Le régime guinéen, reconnu pour son traitement brutal d'opposants à l'intérieur du pays, prend pour cible les réfugiés autant que le RUF et les forces dissidentes. Un reportage produit par Human Rights Watch (HRW) fait remarquer que le président guinéen, Lansana Conte, suscita de l'hostilité envers les réfugiés à la radio, exigeant qu'ils « retournent chez eux », et appelant les Guinéens à « défendre leur pays et rassembler tous les étrangers. » Le HRW rend aussi compte du fait que, « pendant plusieurs jours, des groupes armés de milices civiles, la police et des soldats se sont introduits par infraction dans les habitats des réfugiés, les ont battus, violés et arrêtés et leur ont volé leurs biens. »

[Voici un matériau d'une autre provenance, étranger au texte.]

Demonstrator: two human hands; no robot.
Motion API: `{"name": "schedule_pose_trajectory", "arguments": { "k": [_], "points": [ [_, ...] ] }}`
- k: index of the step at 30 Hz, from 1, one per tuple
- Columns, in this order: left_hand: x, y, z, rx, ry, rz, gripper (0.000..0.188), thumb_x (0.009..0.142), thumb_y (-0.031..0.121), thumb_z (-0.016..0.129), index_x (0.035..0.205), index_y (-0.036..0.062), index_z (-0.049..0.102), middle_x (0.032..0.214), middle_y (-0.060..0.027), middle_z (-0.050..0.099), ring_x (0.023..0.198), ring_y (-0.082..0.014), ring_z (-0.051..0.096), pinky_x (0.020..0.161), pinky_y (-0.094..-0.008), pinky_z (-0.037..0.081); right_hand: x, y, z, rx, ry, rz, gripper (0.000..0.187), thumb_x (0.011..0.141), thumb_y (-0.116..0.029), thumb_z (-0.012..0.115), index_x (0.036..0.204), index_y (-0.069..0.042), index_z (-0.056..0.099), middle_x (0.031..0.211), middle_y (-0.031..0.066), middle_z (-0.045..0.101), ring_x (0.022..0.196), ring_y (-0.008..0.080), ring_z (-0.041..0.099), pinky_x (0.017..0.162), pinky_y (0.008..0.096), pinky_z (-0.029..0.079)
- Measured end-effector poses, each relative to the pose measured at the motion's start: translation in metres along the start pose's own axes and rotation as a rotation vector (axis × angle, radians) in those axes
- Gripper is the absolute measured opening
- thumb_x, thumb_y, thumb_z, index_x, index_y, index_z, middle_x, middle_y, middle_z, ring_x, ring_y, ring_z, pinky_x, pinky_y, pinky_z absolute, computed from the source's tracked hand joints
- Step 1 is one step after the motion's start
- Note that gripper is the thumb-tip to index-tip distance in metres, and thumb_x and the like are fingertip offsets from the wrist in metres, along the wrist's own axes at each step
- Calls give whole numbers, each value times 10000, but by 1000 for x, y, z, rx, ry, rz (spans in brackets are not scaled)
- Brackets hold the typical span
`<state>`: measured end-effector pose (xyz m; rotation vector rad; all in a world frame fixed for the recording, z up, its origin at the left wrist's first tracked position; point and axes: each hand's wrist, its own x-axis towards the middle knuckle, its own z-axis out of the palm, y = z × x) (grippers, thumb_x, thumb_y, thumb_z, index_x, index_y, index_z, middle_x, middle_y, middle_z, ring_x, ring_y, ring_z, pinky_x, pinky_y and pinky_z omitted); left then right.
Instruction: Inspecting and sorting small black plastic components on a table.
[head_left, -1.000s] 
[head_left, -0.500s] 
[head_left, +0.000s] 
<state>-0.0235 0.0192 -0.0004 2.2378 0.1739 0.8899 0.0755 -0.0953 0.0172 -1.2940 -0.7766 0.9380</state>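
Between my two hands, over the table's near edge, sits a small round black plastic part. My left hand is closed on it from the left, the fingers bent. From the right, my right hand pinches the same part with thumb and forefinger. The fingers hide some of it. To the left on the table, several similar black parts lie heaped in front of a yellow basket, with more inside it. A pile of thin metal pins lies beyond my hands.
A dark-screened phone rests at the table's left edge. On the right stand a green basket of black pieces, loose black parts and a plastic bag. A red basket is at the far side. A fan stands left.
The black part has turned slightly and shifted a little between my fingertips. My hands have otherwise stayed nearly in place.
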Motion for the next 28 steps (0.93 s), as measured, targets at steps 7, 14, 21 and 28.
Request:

La Guinée et le Liberia se lancent mutuellement des récriminations maintenant, se dénonçant réciproquement de soutenir les groupes rebelles de l'autre. La tension croît à travers la région et menace de déborder en guerre totale. La Guinée a transmis des « confessions » de deux hommes prétendant être des rebelles du RUF. L'un d'eux déclara que Charles Taylor était le chef du Rally of Democratic Forces of Guinea (RFDG: ralliement des forces démocratiques de Guinée), l'un des groupes dissidents se battant contre le régime guinéen. Charles Taylor est cité comme disant: « Je suis le premier grand rebelle d'Afrique de l'ouest. Que Conte ne joue pas aux rebelles avec moi. »

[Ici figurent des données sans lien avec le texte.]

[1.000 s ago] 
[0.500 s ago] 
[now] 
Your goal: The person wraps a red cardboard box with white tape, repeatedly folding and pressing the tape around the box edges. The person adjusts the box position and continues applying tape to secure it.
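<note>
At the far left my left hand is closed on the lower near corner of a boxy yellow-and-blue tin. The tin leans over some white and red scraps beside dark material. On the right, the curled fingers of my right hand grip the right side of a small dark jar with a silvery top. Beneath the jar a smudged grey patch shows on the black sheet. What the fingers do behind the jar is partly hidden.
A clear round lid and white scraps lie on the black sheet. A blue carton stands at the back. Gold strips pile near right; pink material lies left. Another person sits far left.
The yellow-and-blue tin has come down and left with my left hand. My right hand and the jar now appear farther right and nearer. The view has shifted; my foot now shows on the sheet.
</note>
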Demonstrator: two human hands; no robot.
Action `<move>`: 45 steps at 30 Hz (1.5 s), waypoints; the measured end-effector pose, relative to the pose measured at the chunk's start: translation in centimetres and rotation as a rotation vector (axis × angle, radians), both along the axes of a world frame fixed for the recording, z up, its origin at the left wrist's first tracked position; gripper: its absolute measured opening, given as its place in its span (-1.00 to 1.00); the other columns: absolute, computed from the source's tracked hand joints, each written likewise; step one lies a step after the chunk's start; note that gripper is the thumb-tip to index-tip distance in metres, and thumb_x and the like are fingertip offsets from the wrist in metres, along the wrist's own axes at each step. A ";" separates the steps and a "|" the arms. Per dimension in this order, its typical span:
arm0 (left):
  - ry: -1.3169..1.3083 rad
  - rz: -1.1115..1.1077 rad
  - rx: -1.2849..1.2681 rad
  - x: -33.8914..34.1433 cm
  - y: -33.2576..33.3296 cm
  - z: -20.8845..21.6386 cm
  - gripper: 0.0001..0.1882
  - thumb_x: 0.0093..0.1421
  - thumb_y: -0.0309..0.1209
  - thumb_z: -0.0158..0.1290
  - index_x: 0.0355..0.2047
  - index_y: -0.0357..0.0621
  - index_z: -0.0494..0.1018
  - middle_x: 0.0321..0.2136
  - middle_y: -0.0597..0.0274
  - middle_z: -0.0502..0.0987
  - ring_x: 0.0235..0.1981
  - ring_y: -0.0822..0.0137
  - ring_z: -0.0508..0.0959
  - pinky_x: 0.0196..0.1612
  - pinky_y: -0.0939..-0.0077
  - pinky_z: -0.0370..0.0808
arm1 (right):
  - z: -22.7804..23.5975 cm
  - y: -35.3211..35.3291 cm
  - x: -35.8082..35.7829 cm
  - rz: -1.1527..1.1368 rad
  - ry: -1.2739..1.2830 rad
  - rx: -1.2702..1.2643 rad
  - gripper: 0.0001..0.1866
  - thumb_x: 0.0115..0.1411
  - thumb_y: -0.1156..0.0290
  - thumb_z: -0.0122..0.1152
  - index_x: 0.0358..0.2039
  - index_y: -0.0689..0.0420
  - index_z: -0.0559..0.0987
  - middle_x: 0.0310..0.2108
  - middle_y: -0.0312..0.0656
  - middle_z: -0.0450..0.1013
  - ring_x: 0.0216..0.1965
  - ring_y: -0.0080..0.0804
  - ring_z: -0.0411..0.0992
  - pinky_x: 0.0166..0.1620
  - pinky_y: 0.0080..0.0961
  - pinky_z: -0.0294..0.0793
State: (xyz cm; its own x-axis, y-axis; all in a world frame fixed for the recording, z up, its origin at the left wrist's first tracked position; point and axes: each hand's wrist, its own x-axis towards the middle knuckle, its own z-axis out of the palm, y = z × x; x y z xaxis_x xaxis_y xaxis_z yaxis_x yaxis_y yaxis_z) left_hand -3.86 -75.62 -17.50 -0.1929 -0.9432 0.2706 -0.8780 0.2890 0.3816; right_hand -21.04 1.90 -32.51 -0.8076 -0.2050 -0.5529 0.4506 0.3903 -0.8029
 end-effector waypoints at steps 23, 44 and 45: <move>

Pendant ce temps, quelque chose des intérêts réels derrière la participation des occidentaux dans cette région fut révélé par la décision de la Sierra Rutile Company que possède la compagnie minière américaine Nord Resources Corporation, de reprendre les opérations en Sierra Leone. Le Concord Times fait remarquer que les profits principaux de l'exploitation minière en Sierra Leone ne viennent pas des diamants mais du dépôt riche de rutile (oxyde de titane). La population locale se plaint que les promesses faites par la compagnie concernant le développement local, la réhabilitation de la terre et les compensions pour les récoltes ne se sont pas matérialisées.